→ EXERCISE BRIEF:
Pictures excluded, return the lines below from the first through the line holding "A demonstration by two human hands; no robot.".

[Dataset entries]
—————

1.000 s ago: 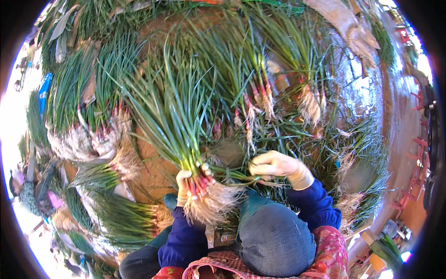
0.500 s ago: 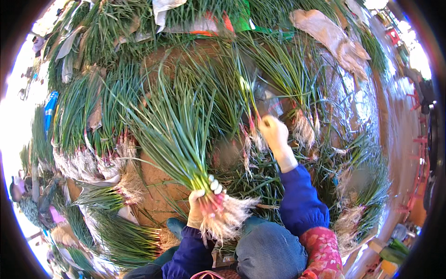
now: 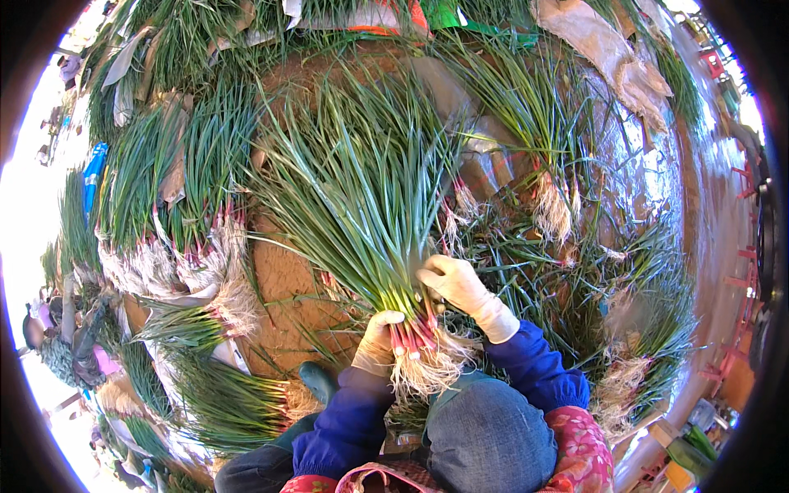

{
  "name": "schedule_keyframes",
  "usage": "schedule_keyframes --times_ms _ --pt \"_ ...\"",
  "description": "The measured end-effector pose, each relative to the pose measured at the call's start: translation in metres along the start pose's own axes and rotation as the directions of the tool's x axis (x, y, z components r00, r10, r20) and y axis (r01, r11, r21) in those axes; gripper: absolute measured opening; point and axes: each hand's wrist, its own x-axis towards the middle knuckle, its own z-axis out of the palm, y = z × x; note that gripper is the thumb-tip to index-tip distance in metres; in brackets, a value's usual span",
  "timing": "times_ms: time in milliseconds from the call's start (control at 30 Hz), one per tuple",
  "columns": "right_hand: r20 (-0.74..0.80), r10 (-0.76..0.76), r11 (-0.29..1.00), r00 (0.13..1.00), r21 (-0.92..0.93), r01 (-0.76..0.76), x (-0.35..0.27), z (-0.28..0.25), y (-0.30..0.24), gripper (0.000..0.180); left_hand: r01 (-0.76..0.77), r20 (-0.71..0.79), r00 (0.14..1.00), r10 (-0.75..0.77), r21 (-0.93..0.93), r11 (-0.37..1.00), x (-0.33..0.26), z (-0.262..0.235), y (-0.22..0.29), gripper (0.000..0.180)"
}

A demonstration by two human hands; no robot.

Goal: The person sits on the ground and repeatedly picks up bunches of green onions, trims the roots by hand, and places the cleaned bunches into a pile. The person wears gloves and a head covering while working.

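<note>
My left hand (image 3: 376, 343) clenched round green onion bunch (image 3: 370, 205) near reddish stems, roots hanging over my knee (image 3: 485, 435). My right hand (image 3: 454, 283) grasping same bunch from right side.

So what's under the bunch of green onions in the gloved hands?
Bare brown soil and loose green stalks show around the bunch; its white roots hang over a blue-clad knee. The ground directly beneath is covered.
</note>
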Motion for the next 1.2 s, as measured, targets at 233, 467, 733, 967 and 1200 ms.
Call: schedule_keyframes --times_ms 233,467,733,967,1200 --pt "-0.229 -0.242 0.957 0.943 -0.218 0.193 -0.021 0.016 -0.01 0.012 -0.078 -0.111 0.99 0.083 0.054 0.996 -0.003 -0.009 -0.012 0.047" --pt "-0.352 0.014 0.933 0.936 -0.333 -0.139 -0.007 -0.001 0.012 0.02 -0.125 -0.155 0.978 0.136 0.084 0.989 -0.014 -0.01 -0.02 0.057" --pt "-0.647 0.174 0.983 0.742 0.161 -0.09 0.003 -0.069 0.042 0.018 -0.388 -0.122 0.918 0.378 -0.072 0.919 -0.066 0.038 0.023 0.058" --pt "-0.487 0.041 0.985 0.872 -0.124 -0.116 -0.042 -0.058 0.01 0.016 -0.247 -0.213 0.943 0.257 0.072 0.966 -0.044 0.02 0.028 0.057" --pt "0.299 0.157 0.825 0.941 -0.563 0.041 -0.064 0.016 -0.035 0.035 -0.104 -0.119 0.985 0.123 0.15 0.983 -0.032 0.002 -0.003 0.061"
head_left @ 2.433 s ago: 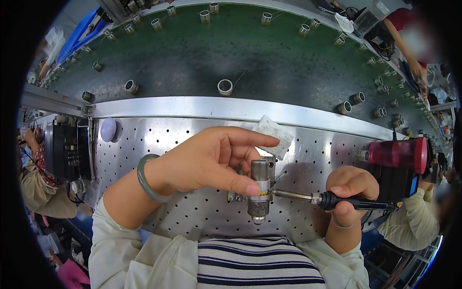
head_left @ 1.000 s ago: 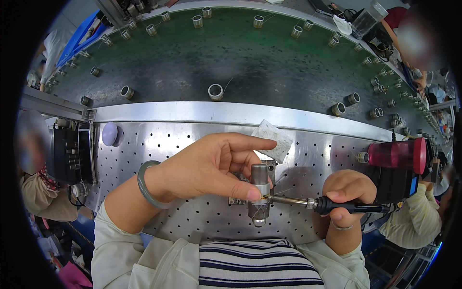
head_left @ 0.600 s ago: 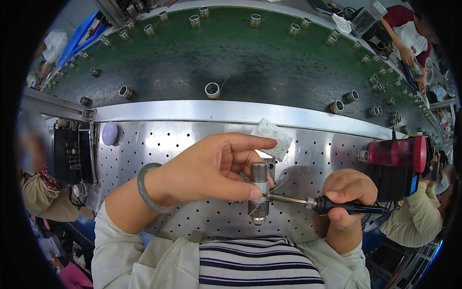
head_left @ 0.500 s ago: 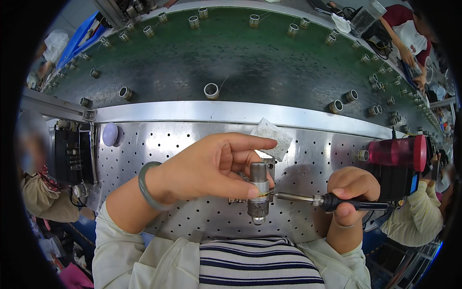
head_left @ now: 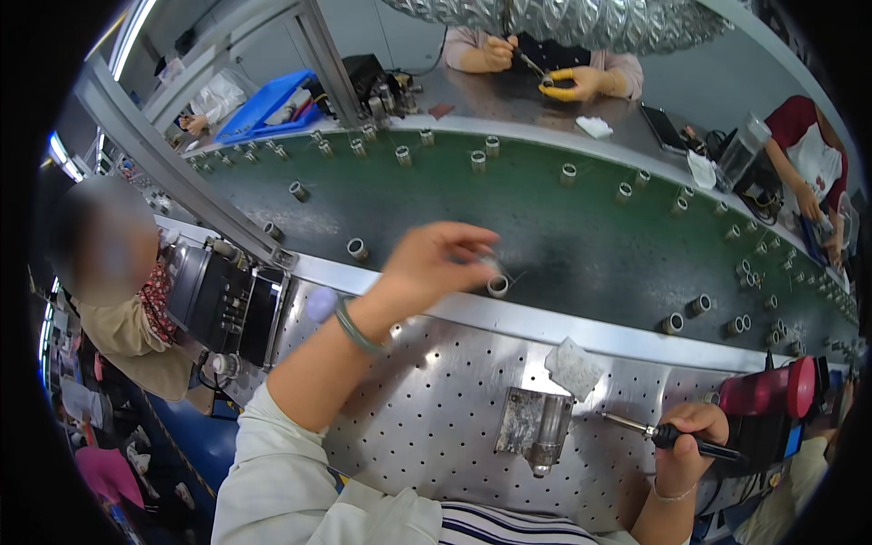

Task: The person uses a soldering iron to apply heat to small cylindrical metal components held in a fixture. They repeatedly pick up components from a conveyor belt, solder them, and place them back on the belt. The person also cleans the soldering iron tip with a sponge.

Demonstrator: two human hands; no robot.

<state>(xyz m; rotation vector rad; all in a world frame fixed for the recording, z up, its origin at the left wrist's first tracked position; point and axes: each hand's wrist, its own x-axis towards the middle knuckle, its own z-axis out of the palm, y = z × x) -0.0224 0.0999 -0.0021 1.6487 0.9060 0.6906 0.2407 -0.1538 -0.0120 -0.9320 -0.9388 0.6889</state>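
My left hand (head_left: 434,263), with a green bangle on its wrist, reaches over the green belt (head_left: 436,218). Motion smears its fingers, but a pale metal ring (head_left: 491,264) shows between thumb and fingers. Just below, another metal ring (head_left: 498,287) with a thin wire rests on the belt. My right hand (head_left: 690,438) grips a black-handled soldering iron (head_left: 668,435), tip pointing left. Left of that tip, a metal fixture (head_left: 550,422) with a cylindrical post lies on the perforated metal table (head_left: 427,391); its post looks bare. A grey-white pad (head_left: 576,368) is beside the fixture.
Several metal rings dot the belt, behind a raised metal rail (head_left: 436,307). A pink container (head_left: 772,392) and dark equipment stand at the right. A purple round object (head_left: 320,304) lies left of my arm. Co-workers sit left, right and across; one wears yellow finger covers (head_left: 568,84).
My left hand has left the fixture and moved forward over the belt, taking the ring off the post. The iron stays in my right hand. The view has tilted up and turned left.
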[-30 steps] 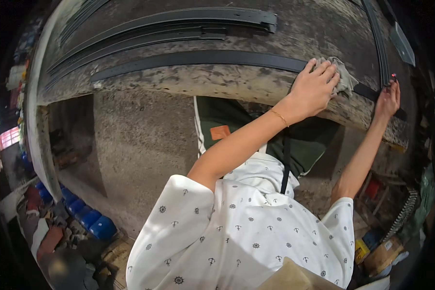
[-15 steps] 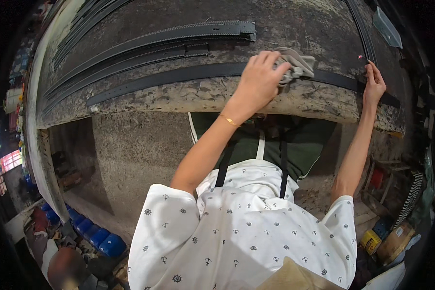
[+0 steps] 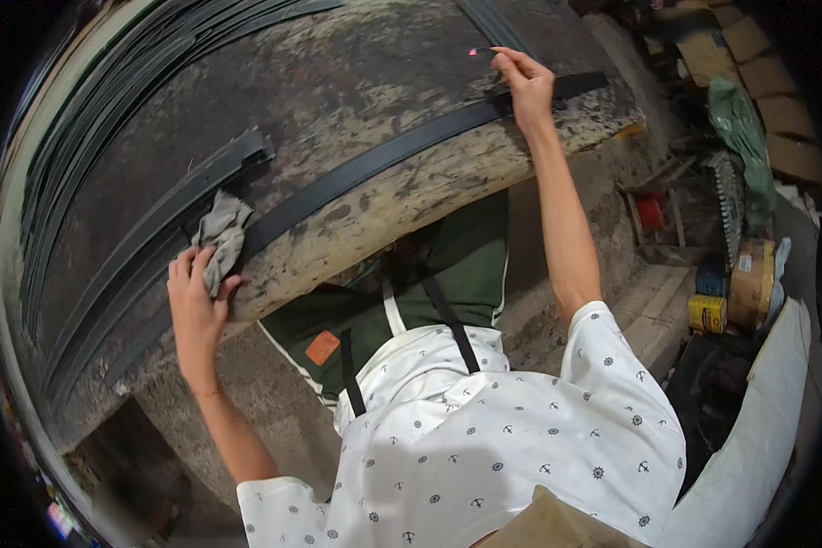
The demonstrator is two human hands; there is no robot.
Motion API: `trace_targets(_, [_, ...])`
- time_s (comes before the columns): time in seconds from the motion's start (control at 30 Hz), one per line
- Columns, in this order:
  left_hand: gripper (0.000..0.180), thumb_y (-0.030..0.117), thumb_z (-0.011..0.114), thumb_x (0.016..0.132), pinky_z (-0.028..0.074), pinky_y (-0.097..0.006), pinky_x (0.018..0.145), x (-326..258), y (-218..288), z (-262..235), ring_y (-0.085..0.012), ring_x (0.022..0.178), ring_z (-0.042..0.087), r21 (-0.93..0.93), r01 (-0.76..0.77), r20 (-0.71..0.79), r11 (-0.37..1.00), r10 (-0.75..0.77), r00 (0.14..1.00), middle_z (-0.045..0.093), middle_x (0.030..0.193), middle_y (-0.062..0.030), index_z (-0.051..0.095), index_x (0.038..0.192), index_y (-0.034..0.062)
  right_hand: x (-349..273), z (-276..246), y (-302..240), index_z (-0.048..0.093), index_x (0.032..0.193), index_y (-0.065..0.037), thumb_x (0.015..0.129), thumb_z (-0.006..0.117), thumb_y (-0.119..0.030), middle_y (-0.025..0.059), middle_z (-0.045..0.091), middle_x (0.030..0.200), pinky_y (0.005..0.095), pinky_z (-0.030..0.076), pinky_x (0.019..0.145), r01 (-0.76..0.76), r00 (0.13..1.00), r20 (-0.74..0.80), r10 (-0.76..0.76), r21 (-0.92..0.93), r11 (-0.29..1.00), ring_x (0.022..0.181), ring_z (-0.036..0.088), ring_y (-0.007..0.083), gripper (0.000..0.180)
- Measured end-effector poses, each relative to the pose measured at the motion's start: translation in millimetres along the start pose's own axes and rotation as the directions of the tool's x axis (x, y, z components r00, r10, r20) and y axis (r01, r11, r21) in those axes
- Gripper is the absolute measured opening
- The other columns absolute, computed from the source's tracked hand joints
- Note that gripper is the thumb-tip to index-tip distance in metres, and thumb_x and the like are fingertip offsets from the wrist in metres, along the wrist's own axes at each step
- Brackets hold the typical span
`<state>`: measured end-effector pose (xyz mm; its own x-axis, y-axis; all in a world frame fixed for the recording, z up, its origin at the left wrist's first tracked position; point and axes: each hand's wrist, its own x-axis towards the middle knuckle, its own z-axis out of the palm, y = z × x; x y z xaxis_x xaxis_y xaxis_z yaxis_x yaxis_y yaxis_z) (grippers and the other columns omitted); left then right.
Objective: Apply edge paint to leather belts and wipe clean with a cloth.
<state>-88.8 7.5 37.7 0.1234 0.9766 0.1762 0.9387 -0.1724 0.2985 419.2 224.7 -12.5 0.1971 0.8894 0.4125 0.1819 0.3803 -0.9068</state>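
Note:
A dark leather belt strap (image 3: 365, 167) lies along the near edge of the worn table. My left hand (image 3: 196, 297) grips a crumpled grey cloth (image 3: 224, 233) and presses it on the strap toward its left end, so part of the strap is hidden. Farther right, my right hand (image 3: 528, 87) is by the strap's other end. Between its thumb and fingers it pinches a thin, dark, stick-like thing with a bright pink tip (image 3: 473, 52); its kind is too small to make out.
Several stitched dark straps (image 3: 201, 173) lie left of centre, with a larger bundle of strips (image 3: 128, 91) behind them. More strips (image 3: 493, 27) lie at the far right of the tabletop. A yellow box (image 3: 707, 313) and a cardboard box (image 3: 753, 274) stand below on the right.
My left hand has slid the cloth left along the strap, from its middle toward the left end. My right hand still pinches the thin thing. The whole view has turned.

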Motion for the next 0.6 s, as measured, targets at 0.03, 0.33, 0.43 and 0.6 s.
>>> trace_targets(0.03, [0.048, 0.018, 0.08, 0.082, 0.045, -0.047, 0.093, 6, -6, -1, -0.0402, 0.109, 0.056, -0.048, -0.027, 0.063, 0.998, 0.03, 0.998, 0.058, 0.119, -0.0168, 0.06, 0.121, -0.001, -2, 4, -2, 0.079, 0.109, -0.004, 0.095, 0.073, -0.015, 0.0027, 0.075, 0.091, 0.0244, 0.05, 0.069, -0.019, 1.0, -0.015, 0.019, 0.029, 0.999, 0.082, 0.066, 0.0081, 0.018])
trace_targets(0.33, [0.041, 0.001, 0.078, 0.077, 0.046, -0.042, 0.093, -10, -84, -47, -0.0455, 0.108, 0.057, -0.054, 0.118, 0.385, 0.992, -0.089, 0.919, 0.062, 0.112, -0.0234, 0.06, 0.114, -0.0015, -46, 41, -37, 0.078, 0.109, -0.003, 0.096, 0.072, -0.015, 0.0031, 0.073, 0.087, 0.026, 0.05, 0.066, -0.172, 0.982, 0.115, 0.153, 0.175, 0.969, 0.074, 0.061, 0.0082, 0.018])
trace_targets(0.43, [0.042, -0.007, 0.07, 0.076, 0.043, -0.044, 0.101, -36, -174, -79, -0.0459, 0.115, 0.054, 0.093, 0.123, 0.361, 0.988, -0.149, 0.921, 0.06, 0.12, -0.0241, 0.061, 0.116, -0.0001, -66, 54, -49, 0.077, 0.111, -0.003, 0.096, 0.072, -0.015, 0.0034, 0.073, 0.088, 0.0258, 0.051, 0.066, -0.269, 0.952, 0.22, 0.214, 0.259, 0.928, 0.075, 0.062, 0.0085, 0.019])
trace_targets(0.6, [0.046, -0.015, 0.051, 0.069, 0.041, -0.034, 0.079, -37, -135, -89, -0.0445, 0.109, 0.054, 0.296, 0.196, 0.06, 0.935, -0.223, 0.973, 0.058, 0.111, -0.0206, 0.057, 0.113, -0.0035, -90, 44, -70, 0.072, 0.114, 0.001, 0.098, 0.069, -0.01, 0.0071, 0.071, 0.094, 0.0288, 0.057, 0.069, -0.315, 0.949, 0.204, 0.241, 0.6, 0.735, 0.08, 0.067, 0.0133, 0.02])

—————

→ ANSWER SECTION:
1.000 s ago: 
0.500 s ago: 
now: 

{
  "name": "schedule_keyframes",
  "usage": "schedule_keyframes --times_ms _ --pt \"_ ...\"",
  "description": "The measured end-effector pose, each relative to the pose measured at the call's start: translation in metres along the start pose's own axes and rotation as the directions of the tool's x axis (x, y, z components r00, r10, r20) and y axis (r01, r11, r21) in those axes; gripper: absolute measured opening; point and axes: each hand's wrist, its own x-axis towards the middle knuckle, its own z-axis out of the palm, y = z × x; note that gripper is the thumb-tip to index-tip distance in metres; in brackets, a value's usual span",
  "timing": "times_ms: time in milliseconds from the call's start (control at 30 Hz), one per tuple",
  "columns": "right_hand: r20 (-0.74..0.80), r10 (-0.76..0.76), r11 (-0.29..1.00), r00 (0.13..1.00), r21 (-0.92..0.93), r01 (-0.76..0.76), x (-0.35..0.27), z (-0.28..0.25), y (-0.30..0.24), gripper (0.000..0.180); left_hand: r01 (-0.76..0.77), r20 (-0.71..0.79), r00 (0.14..1.00), r10 (-0.75..0.77), r21 (-0.93..0.93), r11 (-0.37..1.00), x (-0.33..0.26), z (-0.262..0.235), y (-0.22..0.29), gripper (0.000..0.180)"
}

A demonstration by two human hands; no robot.

Nothing else is required to complete this exercise.